Confidence in Greek Assets can Save the Eurozone

01/11/2011 23:04 GMT | Updated 01/01/2012 10:12 GMT

The Eurozone crisis is all about confidence; the banks, markets and politicians do not have confidence in Greece being able to pay her debt, even when it has been slashed.

This is a much misguided view driven by a political response to economic woes based on complicated financial instruments, bail-outs, stability funds and the inevitable bank recapitalisations - essentially the same financial engineering that was at the heart of the original collapse in confidence.

A different, previously overlooked, solution is starting to gain traction around cabinet tables and boardrooms in Europe. It is a solution that breeds confidence, based on hard assets - a real world solution built on sound economics.

Greece is blessed with abundant assets that provide a comparative advantage against other states. These enable Greece to export its way out of the current situation, without the need to further write down its sovereign debt.

Rather than requiring bail outs, the energy deficits of Germany and other Northern members of the European Union provide a huge opportunity for Greece. After shutting down eight nuclear reactors after Fukushima, and the planned closure of the rest by 2022, Germany will be left with a severe energy deficit of 79 MWh per year.

Greece, on the other hand, has one of the world's highest rates of irradiation, the power source for solar energy (1800 kWh/m2). At a recent conference in Hamburg, the Greek Minister of Environment, Energy and Climate Change proposed Project Helios, which would see Greece provide at least 10,000 MW of solar energy per year to Germany.

Greece can provide solar energy on a more cost effective basis than the Germans can provide a like amount of renewable energy. It would allow Germany to meet EU rules requiring at least 18% of its energy to be from renewable sources by 2020.

At least €25 billion of the cost of implementing and maintaining such a programme would come from sources within the EU. It has been estimated that Project Helios will create up to 60,000 direct jobs in Greece alone, as well as an even larger number of indirect jobs. Taxation on these jobs would likely generate more than €1 billion per year.

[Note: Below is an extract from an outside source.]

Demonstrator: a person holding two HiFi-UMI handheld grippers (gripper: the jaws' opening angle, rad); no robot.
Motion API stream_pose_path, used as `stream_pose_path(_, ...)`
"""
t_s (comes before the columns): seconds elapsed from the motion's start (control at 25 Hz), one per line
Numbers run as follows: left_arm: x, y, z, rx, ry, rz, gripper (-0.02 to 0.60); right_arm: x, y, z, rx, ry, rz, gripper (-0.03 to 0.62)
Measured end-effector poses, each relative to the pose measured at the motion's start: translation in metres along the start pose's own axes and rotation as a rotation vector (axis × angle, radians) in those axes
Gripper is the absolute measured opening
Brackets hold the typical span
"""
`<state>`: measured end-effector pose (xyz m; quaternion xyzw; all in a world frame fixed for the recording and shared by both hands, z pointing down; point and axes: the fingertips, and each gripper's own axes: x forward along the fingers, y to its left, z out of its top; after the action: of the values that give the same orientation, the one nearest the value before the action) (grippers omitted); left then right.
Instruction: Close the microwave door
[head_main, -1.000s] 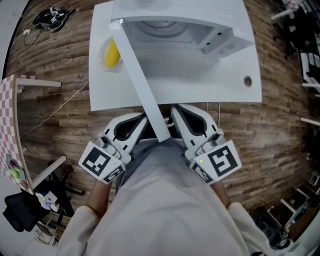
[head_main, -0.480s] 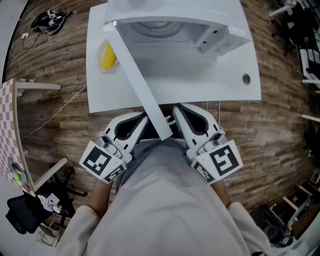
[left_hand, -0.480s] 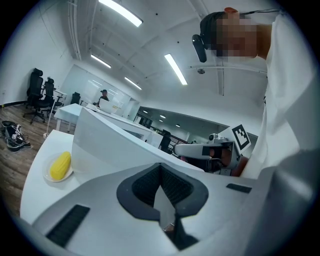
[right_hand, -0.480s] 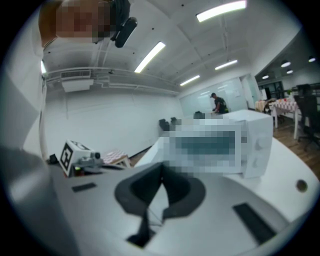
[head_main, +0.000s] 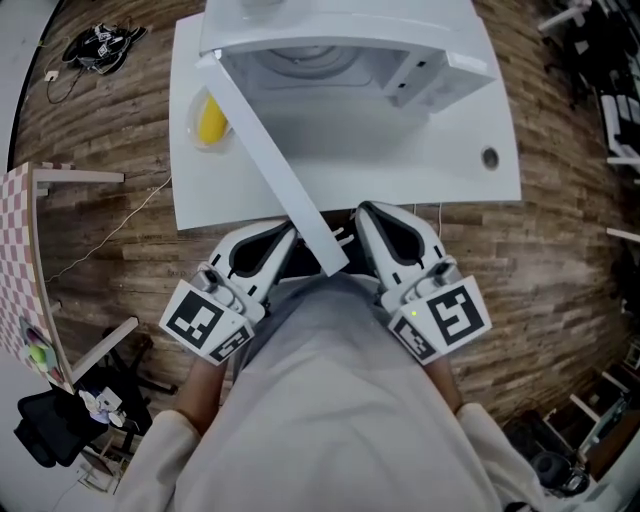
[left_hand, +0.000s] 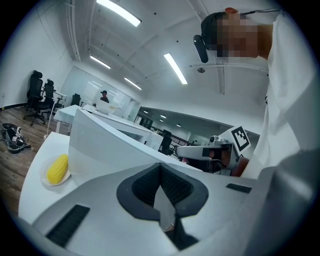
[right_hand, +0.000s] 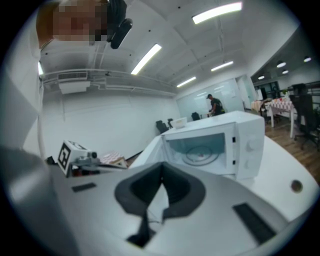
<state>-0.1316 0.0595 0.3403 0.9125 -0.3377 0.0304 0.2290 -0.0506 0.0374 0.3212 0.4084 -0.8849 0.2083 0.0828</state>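
On the white desk (head_main: 470, 180) in an open office, the microwave (head_main: 340, 25) stands at the far edge, its door (head_main: 270, 160) swung open past the near edge. The left tongs (left_hand: 161, 185) and right tongs (right_hand: 161, 185), both closed and empty, flank the door's end, likely to push it.

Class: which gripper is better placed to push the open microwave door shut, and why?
Probably left. The left gripper sits beside the outer face of the door, ready to push it; the right gripper lies on its inner side.

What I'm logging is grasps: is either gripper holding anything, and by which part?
Nothing is held. The left gripper and the right gripper each have their jaws together with nothing between them.
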Motion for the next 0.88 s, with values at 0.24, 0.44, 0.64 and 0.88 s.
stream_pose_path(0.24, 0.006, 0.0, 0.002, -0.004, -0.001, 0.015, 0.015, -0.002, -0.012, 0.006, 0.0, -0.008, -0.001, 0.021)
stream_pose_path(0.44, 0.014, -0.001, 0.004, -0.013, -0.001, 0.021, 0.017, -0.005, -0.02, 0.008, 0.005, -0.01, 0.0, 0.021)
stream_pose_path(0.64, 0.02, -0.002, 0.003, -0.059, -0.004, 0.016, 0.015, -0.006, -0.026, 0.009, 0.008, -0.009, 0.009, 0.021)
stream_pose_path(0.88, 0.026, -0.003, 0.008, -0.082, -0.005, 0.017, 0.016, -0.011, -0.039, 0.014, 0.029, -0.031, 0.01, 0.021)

Over 40 years, and without taking into account the positive effect of direct and indirect jobs from this project in Greece and the rest of the Eurozone, this would require a mere 25% Greek profit and value added tax on the profits to recover an amount sufficient to amortise 20% of its total sovereign debt prior to the recent 'haircut'.

Given the renewable energy deficit of neighbouring countries, Greece is perfectly placed to expand its solar and wind energy potential alongside Project Helios. Greece could use such exports to repay more than 40% of its indebtedness, plus interest, over the next forty years.

The logistical value of Greece's chain of 6,000 islands, of which only 227 are inhabited, has also been overlooked beyond scare stories of islands being sold off. In reality, their value is greater than Greece's current indebtedness. The real value of its offshore island infrastructure is as transport ports for LNG supply to other EU counties and for offshore port operations. It is believed such facilities could reasonably be expected to provide at least €4 billion in annual revenues for Greece.

There are also potentially productive hydroelectric sites in Greece and neighbouring countries which could be used as low cost power sources for mineral and manufacturing activities. Of even greater value are the significant oil and gas reserves recently discovered off the coast of Crete. In the longer term, these could make Greece one of the wealthiest Member States of the EU.

Greece is asset rich. There is little need for a loss of confidence and a resultant default to occur that would risk the world economy.